Born in Hodgenville, Kentucky, Lincoln grew up between Kentucky and Indiana, in what was then the Far West. He became a lawyer in Illinois, leader of the Whig Party and was elected to the Illinois House of Representatives, in which he remained for eight years. Elected to the House of Representatives of the United States in 1846, Lincoln promoted a rapid modernization of the economy through sectors such as banking, taxes and railroads. As he had originally agreed not to run for a second term in Congress and his opposition to US intervention in Mexico was unpopular with Illinois voters, Lincoln returned to Springfield to resume his career in law. He returned to politics in 1854 and became the leader of the construction of the new Republican Party, which had a large mass of voters in Illinois.
Douglas was known as an ingenious, skilled, tactical, clever, and effective party leader in the debate and passing of laws. He was a great defender of democracy, firmly believed in the principle of popular sovereignty, especially in issues such as slavery and territorial expansion. As president of the Territories Commission, Douglas dominated the Senate in 1850. He was largely responsible for the 1850 slavery agreement, which apparently solved problems arising from slavery. However, in 1854 the question of slavery was reopened with the Kansas-Nebraska Act, which allowed slavery in some territories where it was previously forbidden, leaving the election to popular sovereignty. Opposition to this law led to the formation of the Republican Party.
There were seven debates, one in each Illinois state district that had not yet been visited by the candidates. The debates were reproduced in newspapers all over the country, and gave fame to Abraham Lincoln, who would be elected in 1860 as Presidenct of the United States.
In his House Divided Speach, Lincoln warned against the split between slave states in the south and free states in the north. Douglas, in turn, was the author of the Kansas-Nebraska Act, which ended the Missouri Compromise and paved the way for the adoption of slavery in territories north of the 36 ° 30 ' parallel. In the Lincoln-Douglas debates, the Republican candidate argued that the guarantees expressed in the Declaration of Independence by the Founding Fathers were valid also for black people, while Douglas preferred the extension of rights to blacks to be decided by popular sovereignty, being a choice of the population of each state. Lincoln condemned the expansion of the "monstrous injustice of slavery" into the new territories of the United States. For him, slavery should be seen as evil, and prevented from growing.

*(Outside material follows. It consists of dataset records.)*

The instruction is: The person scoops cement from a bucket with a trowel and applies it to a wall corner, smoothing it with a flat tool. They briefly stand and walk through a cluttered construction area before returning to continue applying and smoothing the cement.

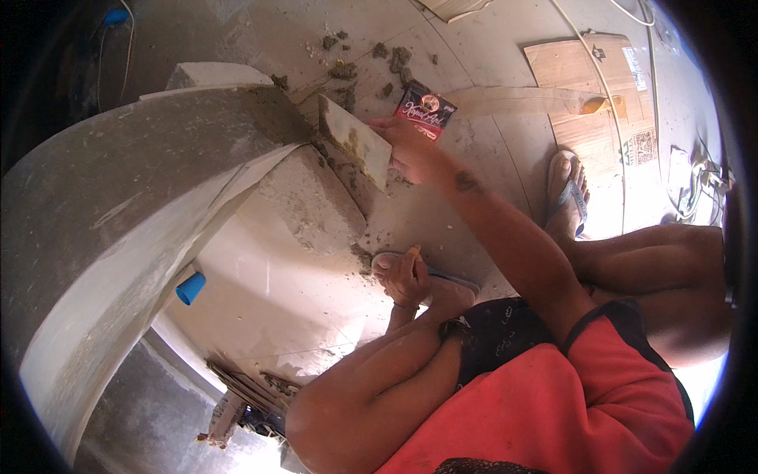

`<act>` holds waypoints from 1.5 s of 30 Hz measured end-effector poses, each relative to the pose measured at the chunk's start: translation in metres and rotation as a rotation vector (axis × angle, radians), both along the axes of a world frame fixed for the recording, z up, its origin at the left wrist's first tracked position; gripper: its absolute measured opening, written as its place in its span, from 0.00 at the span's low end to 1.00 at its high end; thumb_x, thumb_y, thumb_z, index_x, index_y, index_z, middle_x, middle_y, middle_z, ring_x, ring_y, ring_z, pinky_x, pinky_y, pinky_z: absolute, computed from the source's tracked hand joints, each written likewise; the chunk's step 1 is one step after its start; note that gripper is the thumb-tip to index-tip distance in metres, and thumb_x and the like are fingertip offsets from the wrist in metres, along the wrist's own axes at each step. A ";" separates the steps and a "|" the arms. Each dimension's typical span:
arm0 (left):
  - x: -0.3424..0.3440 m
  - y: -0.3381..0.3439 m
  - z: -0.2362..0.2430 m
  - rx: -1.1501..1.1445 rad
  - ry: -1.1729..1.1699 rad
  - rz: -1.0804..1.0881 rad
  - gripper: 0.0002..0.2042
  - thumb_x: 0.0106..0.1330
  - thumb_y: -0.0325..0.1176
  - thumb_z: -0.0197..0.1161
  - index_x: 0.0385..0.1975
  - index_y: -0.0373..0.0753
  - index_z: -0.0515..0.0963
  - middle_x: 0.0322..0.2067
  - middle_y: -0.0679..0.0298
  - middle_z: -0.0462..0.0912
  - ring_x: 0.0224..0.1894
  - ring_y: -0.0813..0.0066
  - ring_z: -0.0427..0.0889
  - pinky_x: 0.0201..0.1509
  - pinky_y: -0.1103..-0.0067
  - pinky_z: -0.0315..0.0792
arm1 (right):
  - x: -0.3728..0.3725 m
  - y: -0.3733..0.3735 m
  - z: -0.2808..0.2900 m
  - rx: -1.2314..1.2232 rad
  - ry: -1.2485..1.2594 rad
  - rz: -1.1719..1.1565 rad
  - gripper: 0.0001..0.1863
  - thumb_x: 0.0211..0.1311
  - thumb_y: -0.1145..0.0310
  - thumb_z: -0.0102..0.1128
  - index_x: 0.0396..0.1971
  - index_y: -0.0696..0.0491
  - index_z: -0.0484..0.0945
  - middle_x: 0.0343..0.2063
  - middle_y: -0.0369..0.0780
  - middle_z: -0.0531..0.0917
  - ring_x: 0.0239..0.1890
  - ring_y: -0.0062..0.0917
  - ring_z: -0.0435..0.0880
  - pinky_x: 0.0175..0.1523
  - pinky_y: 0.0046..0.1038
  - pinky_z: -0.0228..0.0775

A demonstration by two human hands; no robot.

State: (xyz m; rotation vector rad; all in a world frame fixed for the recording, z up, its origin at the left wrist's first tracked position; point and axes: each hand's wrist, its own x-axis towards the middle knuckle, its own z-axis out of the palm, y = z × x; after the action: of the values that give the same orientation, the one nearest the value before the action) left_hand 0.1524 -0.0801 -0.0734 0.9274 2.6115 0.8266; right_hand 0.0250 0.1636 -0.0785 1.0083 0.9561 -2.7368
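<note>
My right hand point(404, 148) is closed on the edge of a pale, flat, rectangular tile piece point(354, 141) with mortar smeared on its face. The tile piece stands tilted beside the end of a low grey cement wall point(197, 130), but whether they touch I cannot tell. Below it lies a rough, pale slab point(312, 201) with crumbs along its edge. Close to my left foot, my left hand point(406, 278) is held with curled fingers. A small tan tip shows above them, too small to name. Just beyond my right hand lies a red and black packet point(426, 109).
Mortar lumps point(343, 69) are scattered on the tiled floor. Flattened cardboard point(592, 103) lies at the far right, with a pale cable point(604, 83) across it. A blue cup point(190, 288) is on the left. Wood scraps point(245, 395) lie at the lower left.
</note>
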 end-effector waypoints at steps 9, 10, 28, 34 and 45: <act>-0.003 0.003 0.001 0.009 0.021 -0.007 0.09 0.60 0.26 0.57 0.37 0.33 0.82 0.24 0.55 0.83 0.25 0.61 0.83 0.31 0.72 0.76 | -0.013 -0.008 0.009 0.065 -0.005 0.041 0.17 0.71 0.63 0.54 0.54 0.55 0.79 0.41 0.35 0.85 0.36 0.16 0.82 0.41 0.25 0.78; -0.003 0.003 0.002 0.017 0.037 -0.007 0.09 0.60 0.26 0.57 0.37 0.33 0.82 0.24 0.55 0.83 0.24 0.62 0.83 0.30 0.72 0.76 | -0.015 -0.008 0.011 0.073 -0.019 0.044 0.17 0.71 0.63 0.54 0.54 0.54 0.79 0.40 0.35 0.85 0.37 0.16 0.82 0.41 0.25 0.77; -0.004 0.006 0.007 0.004 0.066 -0.005 0.08 0.60 0.24 0.58 0.37 0.32 0.82 0.21 0.56 0.82 0.21 0.63 0.81 0.27 0.73 0.73 | -0.015 -0.011 0.009 0.076 0.022 0.071 0.18 0.72 0.64 0.54 0.55 0.57 0.78 0.42 0.37 0.85 0.38 0.17 0.83 0.43 0.24 0.78; -0.005 0.007 0.006 0.015 0.085 -0.003 0.08 0.60 0.24 0.58 0.36 0.32 0.82 0.20 0.57 0.81 0.20 0.64 0.80 0.25 0.73 0.72 | -0.004 -0.019 0.002 -0.055 0.097 -0.145 0.16 0.70 0.63 0.55 0.51 0.56 0.80 0.38 0.37 0.85 0.37 0.17 0.83 0.40 0.25 0.78; -0.005 0.007 0.010 -0.004 0.095 -0.015 0.08 0.61 0.26 0.58 0.36 0.34 0.82 0.24 0.56 0.84 0.24 0.62 0.83 0.29 0.72 0.74 | -0.001 -0.001 0.021 0.288 0.059 -0.149 0.27 0.60 0.65 0.67 0.58 0.57 0.71 0.41 0.37 0.81 0.41 0.18 0.80 0.44 0.23 0.72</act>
State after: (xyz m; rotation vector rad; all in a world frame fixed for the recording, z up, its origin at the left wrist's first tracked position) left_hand 0.1479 -0.0732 -0.0638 1.0081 2.6815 0.7923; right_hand 0.0241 0.1629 -0.0575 1.0848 1.3697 -2.8177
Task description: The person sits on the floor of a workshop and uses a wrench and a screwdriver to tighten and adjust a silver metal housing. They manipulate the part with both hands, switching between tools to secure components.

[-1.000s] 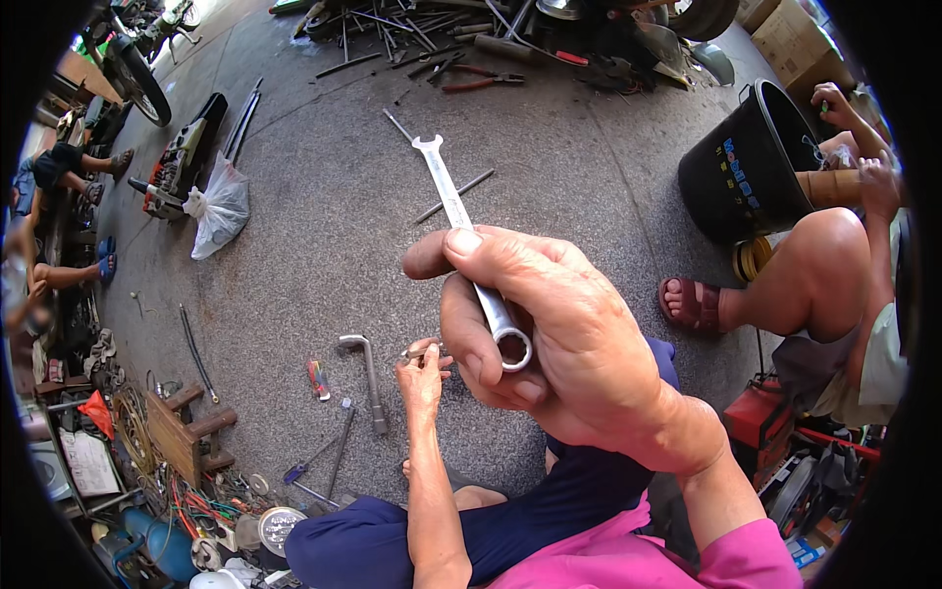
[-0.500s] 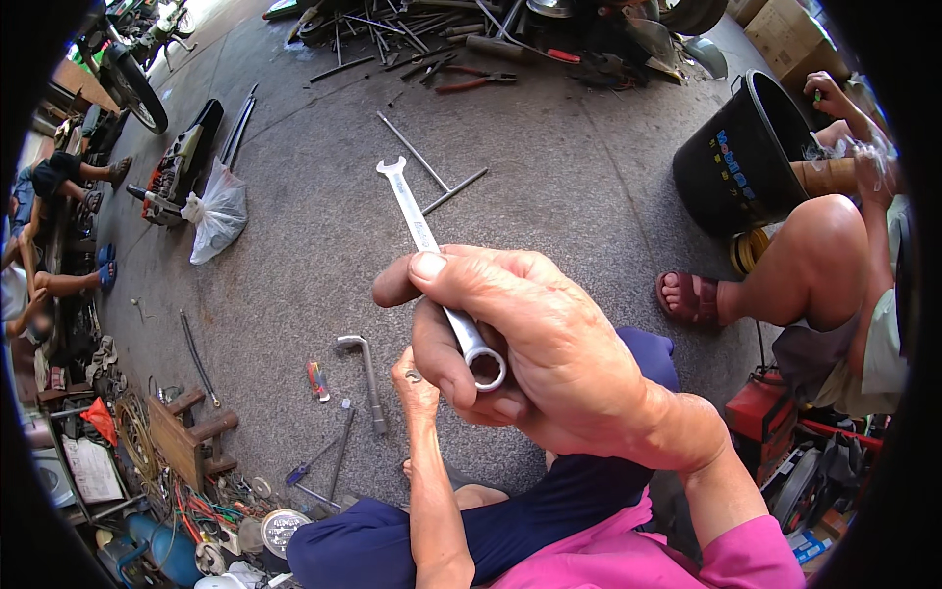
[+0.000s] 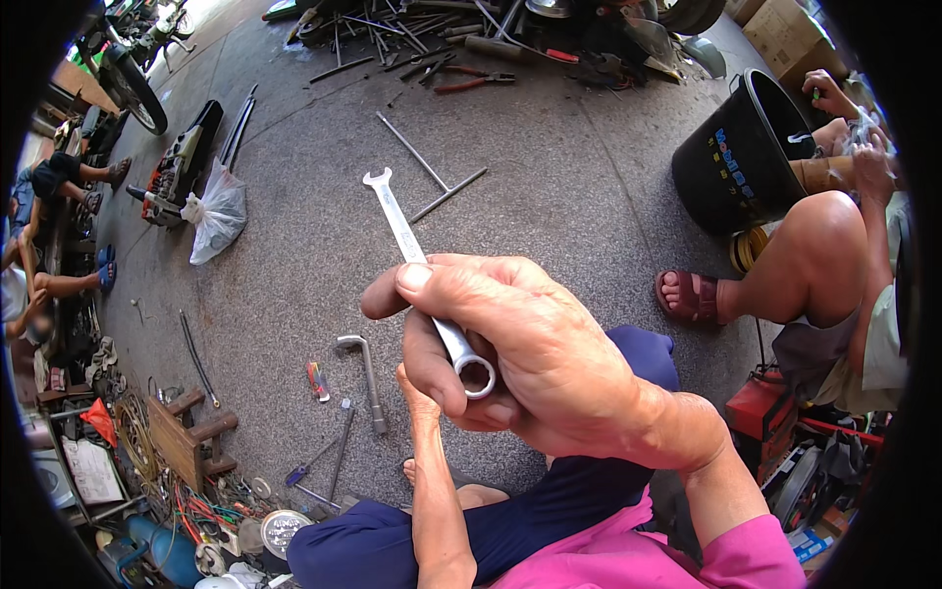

Douglas accused Lincoln of being an abolitionist and having sought an alliance with former slave Frederick Douglas. In the debates, however, Lincoln did not advocate the immediate end to slavery across the country or absolute racial equality. He said in the debate in Charleston:
"I am not, nor ever have been in favor of bringing about in any way the social and political equality of the white and black races, that I am not nor ever have been in favor of making voters or jurors of negroes, nor of qualifying them to hold office, nor to intermarry with white people; and I will say in addition to this that there is a physical difference between the white and black races which I believe will for ever forbid the two races living together on terms of social and political equality. And inasmuch as they cannot so live, while they do remain together there must be the position of superior and inferior, and I as much as any other man am in favor of having the superior position assigned to the white race. I say upon this occasion I do not perceive that because the white man is to have the superior position the negro should be denied everything. I do not understand that because I do not want a negro woman for a slave I must necessarily want her for a wife. My understanding is that I can just let her alone".
Douglas would win Illinois Senate elections, but his stance, especially in light of his pronouncement in Freeport, known as the Freeport Doctrine, split the Democrat electorate in the southern US. Also, widespread media coverage of the debate greatly enhanced Lincoln's national profile, making him a viable candidate for the Republican Party in the next 1860 presidential election.